Brief:
For every line of the records below that holds "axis", add one. Give only the final total.

Source records:
========
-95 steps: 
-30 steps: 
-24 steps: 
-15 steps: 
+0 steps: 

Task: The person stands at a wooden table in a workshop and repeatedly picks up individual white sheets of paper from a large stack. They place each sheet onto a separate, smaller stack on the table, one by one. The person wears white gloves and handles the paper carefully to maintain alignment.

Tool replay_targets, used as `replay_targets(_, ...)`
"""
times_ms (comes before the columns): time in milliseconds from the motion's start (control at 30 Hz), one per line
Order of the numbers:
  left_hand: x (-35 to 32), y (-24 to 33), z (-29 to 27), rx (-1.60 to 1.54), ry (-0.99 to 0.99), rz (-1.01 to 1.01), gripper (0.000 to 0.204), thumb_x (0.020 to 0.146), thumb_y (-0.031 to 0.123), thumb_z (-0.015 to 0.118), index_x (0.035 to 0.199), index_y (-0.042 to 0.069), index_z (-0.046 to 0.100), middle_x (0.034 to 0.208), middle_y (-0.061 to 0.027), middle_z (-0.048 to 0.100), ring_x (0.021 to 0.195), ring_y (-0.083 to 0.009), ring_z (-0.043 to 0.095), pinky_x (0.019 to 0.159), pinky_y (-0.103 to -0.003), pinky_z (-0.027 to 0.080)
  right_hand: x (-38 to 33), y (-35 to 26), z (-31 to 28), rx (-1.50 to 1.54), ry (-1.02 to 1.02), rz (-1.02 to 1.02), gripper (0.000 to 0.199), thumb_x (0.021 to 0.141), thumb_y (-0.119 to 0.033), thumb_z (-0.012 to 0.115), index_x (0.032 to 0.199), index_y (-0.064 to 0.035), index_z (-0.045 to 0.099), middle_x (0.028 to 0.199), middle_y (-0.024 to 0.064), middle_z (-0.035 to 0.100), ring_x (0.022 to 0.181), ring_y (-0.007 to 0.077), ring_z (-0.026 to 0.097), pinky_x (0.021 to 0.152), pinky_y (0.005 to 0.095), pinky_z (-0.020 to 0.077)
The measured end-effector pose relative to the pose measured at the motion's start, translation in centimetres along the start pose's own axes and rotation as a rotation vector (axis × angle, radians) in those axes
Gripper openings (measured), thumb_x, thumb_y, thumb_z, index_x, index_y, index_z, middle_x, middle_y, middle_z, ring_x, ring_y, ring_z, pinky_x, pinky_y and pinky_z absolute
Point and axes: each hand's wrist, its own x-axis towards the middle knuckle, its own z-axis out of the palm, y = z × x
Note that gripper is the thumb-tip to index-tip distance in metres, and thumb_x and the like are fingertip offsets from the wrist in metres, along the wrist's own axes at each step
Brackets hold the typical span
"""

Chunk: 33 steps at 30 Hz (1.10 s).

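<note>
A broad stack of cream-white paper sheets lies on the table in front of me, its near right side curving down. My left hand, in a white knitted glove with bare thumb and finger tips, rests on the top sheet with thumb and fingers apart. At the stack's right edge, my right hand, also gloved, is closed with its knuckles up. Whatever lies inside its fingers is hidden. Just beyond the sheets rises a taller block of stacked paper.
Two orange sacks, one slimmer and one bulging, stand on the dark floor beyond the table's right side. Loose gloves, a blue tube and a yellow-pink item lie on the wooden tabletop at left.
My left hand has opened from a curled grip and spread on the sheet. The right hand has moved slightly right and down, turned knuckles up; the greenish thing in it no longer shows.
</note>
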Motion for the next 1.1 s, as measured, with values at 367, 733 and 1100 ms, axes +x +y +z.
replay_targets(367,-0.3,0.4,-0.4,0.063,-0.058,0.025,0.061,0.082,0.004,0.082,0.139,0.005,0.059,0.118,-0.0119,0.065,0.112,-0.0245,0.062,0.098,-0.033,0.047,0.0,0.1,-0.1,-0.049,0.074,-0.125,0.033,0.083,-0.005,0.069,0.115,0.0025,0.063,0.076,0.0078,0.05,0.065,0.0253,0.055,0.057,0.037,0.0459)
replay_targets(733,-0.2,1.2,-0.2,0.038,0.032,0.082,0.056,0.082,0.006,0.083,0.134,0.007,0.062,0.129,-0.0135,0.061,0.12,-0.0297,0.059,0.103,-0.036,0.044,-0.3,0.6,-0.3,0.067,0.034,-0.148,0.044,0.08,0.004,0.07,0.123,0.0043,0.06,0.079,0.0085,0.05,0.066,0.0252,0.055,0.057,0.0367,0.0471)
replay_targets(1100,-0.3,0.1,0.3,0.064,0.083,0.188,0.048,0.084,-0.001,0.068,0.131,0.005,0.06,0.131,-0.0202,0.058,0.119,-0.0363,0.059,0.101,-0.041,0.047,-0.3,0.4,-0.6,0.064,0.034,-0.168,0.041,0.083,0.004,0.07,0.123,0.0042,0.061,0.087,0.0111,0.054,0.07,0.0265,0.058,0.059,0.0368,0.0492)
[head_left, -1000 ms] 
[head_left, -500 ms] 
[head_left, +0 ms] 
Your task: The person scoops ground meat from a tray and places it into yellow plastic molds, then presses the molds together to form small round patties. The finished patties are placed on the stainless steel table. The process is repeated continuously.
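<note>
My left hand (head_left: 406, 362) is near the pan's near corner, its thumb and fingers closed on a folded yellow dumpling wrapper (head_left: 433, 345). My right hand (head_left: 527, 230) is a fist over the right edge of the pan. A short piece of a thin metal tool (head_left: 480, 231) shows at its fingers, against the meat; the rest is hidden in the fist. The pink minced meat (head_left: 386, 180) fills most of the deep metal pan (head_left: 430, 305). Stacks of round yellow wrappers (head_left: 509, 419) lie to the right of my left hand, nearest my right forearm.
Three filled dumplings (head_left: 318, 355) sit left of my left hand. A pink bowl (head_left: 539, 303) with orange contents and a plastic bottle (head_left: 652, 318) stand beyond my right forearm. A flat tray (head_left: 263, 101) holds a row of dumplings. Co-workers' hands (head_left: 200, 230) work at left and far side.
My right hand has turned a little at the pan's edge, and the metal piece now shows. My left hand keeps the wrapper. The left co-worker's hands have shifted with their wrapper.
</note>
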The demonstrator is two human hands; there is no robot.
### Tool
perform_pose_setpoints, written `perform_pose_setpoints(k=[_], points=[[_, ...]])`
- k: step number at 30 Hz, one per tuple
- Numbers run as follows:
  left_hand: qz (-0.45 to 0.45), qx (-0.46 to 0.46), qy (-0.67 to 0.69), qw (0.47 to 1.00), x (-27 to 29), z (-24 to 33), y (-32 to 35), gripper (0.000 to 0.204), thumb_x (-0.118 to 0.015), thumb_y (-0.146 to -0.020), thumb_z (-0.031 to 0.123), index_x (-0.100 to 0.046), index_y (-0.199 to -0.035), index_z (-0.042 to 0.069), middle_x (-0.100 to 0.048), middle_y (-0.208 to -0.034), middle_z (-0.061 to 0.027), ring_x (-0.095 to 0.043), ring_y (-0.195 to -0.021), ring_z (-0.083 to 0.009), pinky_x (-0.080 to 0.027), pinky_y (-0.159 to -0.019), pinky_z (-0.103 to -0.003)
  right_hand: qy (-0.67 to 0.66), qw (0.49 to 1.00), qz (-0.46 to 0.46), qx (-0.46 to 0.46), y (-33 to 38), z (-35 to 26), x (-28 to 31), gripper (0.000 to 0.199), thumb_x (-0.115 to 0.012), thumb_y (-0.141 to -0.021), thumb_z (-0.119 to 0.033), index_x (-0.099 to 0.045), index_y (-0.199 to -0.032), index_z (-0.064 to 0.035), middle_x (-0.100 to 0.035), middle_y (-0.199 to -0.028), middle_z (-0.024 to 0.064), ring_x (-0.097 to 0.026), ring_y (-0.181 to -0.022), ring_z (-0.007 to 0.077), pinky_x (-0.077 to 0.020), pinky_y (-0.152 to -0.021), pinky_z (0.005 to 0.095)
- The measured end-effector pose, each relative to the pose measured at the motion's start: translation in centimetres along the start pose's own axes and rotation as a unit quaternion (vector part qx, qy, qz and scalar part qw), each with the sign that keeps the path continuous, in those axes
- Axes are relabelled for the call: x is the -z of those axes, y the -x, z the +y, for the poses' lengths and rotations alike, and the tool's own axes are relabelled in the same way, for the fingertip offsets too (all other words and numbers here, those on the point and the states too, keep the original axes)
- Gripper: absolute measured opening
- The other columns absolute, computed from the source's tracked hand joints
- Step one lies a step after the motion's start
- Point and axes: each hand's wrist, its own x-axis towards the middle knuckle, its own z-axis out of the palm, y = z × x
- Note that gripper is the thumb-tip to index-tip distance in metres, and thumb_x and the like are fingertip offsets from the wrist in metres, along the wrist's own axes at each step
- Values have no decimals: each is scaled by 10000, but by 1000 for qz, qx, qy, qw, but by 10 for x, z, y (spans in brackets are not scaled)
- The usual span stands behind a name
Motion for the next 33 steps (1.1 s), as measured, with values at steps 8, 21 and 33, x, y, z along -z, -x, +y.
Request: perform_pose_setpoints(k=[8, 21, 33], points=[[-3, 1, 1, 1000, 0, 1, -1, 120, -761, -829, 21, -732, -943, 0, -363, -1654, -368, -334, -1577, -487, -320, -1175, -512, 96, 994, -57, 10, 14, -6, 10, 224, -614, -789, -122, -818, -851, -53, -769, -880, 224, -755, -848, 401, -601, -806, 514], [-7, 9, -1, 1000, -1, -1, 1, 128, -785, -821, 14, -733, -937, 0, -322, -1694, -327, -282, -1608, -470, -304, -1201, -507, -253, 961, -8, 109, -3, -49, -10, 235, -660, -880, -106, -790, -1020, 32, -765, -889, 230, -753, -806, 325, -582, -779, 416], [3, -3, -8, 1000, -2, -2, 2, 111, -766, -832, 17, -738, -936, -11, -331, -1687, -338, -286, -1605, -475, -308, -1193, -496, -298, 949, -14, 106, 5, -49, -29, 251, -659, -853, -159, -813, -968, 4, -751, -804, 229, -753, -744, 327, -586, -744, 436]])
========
Response to this task:
3